There is a large difference in my mind, between pretending to be something you are not and changing your mind. I am often challenged by my real life as well as my online friends. I love when they challenge me, when they push me to see beyond the scope of my own understanding. What confounds me though are the people who straight up pretend to be something they are not.
We all know these people, we all have them in our daily lives. They even have a word for it – “Vampire”.
Historically a Vampire has been referred to as a creature of the night who drank blood and stole the souls of the innocent. In today’s day and age a Vampire is someone that fills another with negativity, that sucks all positive emotion and feeling away from any given person or situation.

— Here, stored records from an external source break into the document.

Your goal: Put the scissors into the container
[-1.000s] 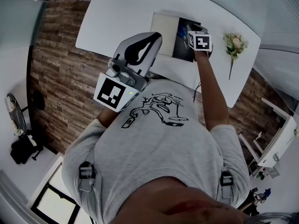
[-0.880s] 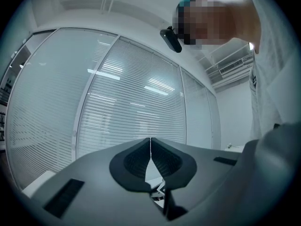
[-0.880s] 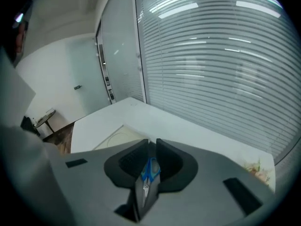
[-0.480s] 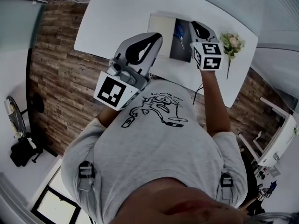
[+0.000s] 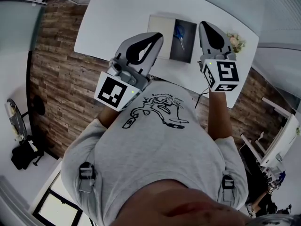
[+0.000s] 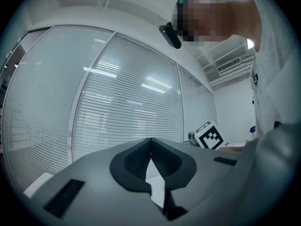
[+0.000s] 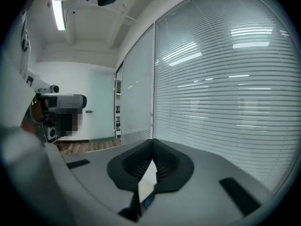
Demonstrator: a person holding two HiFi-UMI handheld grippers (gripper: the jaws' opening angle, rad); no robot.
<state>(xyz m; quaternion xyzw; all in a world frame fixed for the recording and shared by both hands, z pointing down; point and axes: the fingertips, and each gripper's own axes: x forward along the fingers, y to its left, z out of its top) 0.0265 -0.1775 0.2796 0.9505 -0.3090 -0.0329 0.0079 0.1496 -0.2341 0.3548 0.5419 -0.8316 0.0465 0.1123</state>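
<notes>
Blue-handled scissors (image 5: 180,34) lie in the dark half of an open box, the container (image 5: 187,50), on the white table (image 5: 122,18); its pale lid (image 5: 162,28) lies beside it on the left. My right gripper (image 5: 203,23) hangs high above the table to the right of the container. Its jaws have just been closing and now meet with nothing between them. In the right gripper view (image 7: 153,141) a blue bit of the scissors (image 7: 147,202) shows below the closed jaws. My left gripper (image 5: 159,36) is held up over the table's near edge, shut and empty (image 6: 150,139).
A small flower sprig (image 5: 236,40) lies on the table right of the container, partly behind the right gripper. Wooden floor (image 5: 61,65) surrounds the table. Glass walls with blinds (image 7: 225,79) fill both gripper views.
The right gripper has lifted off the container and come up towards the camera, its jaws closing. The scissors stay in the container, now uncovered. The left gripper has not moved.
</notes>
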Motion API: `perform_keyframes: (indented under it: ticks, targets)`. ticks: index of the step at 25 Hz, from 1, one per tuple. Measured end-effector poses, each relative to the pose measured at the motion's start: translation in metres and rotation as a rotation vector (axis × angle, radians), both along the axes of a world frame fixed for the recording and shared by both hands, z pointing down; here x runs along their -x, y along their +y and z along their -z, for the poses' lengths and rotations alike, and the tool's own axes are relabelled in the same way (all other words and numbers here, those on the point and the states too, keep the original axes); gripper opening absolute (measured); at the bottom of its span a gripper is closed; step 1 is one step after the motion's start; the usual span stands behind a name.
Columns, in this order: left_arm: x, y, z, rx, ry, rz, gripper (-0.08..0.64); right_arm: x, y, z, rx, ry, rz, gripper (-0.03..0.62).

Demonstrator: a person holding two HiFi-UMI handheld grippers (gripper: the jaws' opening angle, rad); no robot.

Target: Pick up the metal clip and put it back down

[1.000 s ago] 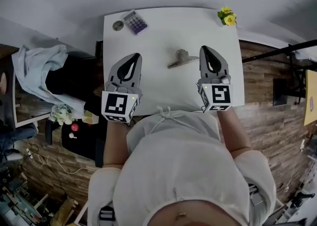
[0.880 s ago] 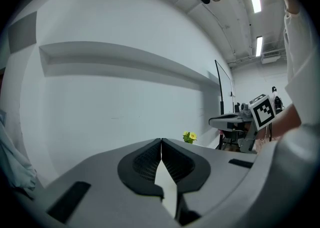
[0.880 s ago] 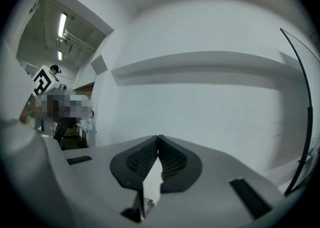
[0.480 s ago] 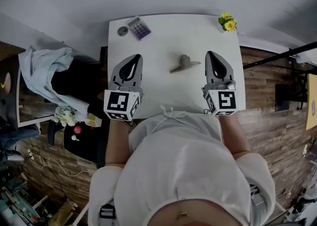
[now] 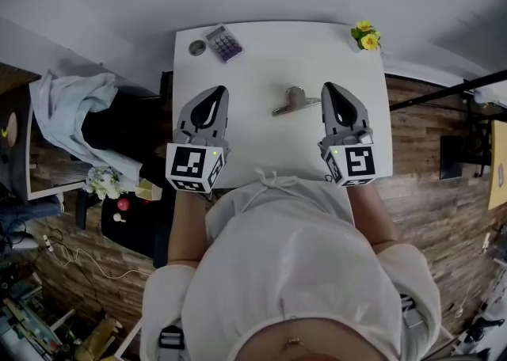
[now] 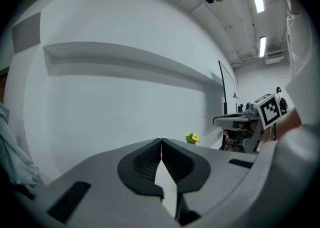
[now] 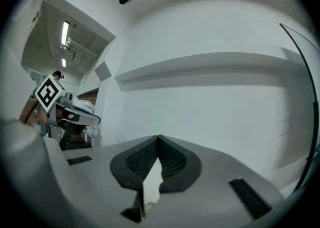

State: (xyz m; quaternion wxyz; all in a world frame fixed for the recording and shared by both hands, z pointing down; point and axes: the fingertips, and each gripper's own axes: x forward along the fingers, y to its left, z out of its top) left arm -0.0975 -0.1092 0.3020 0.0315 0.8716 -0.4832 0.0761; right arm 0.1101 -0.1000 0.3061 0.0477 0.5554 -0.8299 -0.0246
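Note:
The metal clip [image 5: 294, 101] lies on the white table [image 5: 261, 58], between the two grippers and a little beyond their tips. My left gripper [image 5: 215, 92] hovers to the clip's left, its jaws pressed together with nothing in them. My right gripper [image 5: 330, 88] sits just right of the clip, close to its handle end, jaws also shut and empty. In the left gripper view the shut fingertips [image 6: 161, 141] point at a bare wall; the right gripper view shows its shut tips [image 7: 158, 137] the same way. The clip is in neither gripper view.
A calculator [image 5: 223, 42] and a small round tin [image 5: 196, 48] lie at the table's far left corner. A pot of yellow flowers [image 5: 364, 35] stands at the far right corner. A chair draped with cloth [image 5: 75, 114] is to the left of the table.
The right gripper has drifted slightly left, toward the clip's end. The head view has shifted a little. The left gripper and the clip stay where they were.

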Motion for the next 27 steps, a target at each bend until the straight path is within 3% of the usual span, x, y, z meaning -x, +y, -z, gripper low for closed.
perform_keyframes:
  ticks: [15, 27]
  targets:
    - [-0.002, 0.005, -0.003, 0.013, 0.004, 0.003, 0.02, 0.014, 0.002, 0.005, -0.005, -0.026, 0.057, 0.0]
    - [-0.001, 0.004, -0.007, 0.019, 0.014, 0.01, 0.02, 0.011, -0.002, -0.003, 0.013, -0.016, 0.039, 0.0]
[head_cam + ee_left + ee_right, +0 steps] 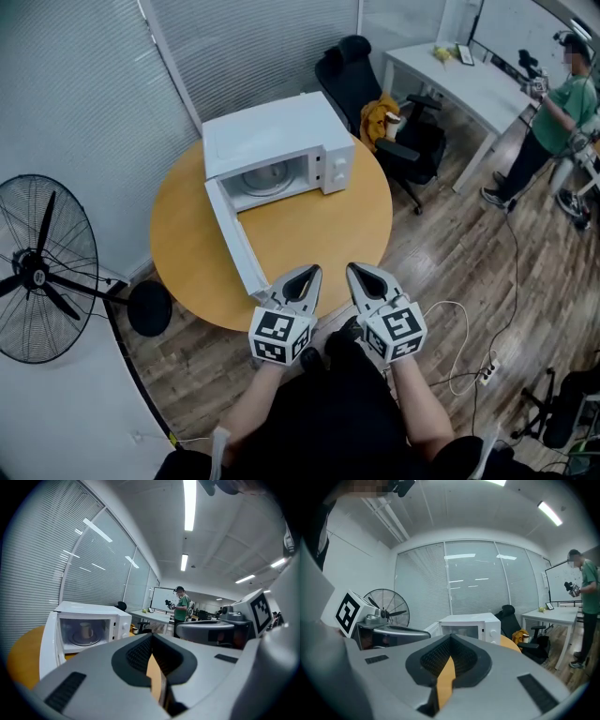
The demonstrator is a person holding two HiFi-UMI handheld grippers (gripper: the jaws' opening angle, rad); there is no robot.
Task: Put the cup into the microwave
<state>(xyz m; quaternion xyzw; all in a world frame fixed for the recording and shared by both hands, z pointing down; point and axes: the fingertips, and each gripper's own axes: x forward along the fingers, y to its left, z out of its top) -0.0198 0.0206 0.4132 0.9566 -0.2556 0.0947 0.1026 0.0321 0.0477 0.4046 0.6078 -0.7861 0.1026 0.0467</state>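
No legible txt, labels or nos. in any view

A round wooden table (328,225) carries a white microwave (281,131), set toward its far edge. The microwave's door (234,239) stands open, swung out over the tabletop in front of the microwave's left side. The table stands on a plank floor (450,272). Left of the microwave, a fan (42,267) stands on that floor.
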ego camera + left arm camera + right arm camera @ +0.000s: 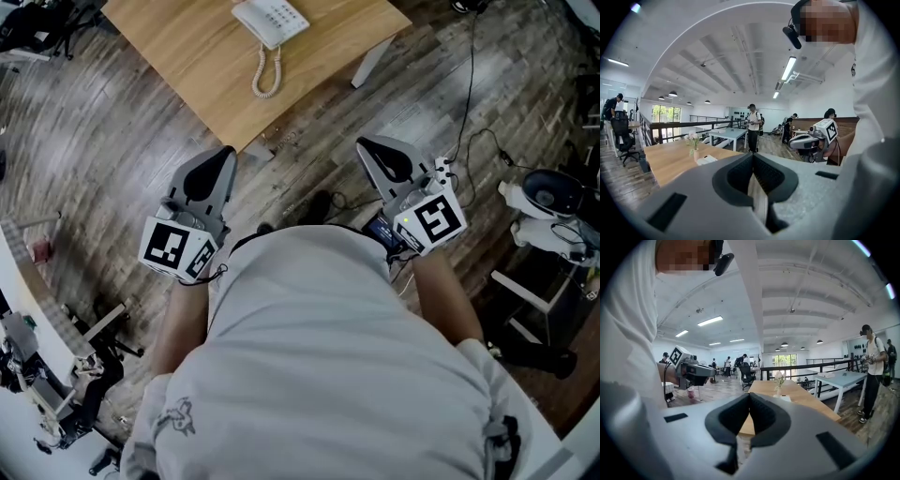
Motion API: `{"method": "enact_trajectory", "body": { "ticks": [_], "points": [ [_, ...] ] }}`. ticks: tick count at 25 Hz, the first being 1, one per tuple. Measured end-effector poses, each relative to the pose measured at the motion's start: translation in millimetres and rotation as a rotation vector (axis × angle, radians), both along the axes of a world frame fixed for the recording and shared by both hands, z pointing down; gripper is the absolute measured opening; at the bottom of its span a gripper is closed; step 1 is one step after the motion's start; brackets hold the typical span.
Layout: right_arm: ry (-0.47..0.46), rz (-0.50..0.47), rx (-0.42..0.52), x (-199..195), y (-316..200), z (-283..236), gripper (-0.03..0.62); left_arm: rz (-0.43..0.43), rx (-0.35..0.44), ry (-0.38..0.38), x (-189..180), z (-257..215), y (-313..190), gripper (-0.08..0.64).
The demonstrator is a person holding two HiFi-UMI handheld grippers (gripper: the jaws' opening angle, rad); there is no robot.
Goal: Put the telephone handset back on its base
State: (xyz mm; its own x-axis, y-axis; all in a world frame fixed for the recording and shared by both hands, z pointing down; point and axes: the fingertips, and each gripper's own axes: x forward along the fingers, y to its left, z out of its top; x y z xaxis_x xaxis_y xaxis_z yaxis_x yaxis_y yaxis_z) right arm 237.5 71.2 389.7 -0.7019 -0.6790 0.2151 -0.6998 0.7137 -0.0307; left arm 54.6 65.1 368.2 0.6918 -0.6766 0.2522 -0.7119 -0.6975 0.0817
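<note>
The near corner of the wooden surface (pixel 187 56) points at the person (pixel 328 356). A strip of bare plank floor (pixel 112 131) lies between that corner and the two grippers. To the right a white leg (pixel 372 61) slants down to the floor. Black cables (pixel 469 103) trail past it toward white equipment (pixel 548 197) near the right edge. Stands and clutter (pixel 66 375) crowd the near left.

The telephone (pixel 270 21) sits far back on the surface, well apart from both grippers. Its handset seems to lie along the base's left side, though that is hard to tell. Its coiled cord (pixel 266 73) runs toward the near corner. The left gripper view shows a vase of flowers (pixel 693 143) just beside it.

The left gripper (pixel 228 152) hangs over the floor just near of the corner, its fingers (pixel 736 176) pressed together with nothing between them. The right gripper (pixel 362 143) is beside the leg, its fingers (pixel 729 420) likewise closed and empty.
</note>
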Motion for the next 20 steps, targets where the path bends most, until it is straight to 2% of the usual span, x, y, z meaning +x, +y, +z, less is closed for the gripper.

A Psychic vampire is someone who goes out of their way to play a victim, they tend to make you think that you are at fault at all times, that nothing they do is wrong. They are abusive but sometimes it is hard to see it as abuse because it rarely leaves physical marks or scars. Through out my life I have dealt with a lot of these types of people and I tend to quickly back away and escape as soon as I possibly can.
I have no time to have negative influences in my life these days – Every day I am learning what my boundaries are, I am learning when it is okay to let someone push them and when it is not okay. Given everything I have been through I have to continue to work these steps to getting healthy and learning to stay strong or I will fail and suffer. Recovery is a long process, and in some cases a never ending one. I feel that this will be a forever situation for me. I never want to stop learning how to better myself because the moment that I stop learning is the moment I cease to exist.
Recently I told someone I loved him, but it wasn’t in that “I love you as a buddy” kind of way, it was in a very personal way and the more I think about it the more I realize I have genuine love for this person. More than I would for a friend, but less than I would for the man I am about to marry (Does that make sense?) In other words, I am learning what it means to love and to be loved. I am learning what it means to let myself trust again and I am learning to trust on one hand while recognize danger with the other.
With purpose every now and then I will look back at the young girl I used to be and I really do not recognize her at all. I have changed so much. A friend of mine gave me a nickname I once swore I’d never repeat but regardless he used to call me “Scrapper” because I was the girl always ready for a fight. I was the girl who would fight anyone and anything just because I was angry and I needed a release.
I look back now and realize I was never tough, I was never scary I was just sad lonely and angry. I don’t feel that way any more.
Recently I ran into an old friend and when we got to talking I mentioned that I am trying to create and cultivate an air of “serenity” in my new life. He laughed not to be rude but because he had never known me to be a peaceful individual. I am finally hitting this point in my life where I recognize I cannot change the past but perhaps I can inspire someone to have hope for the future. Maybe that is why I went through all the abuse, perhaps that is why I suffered the way that I did, so that one day I could say it really does get better.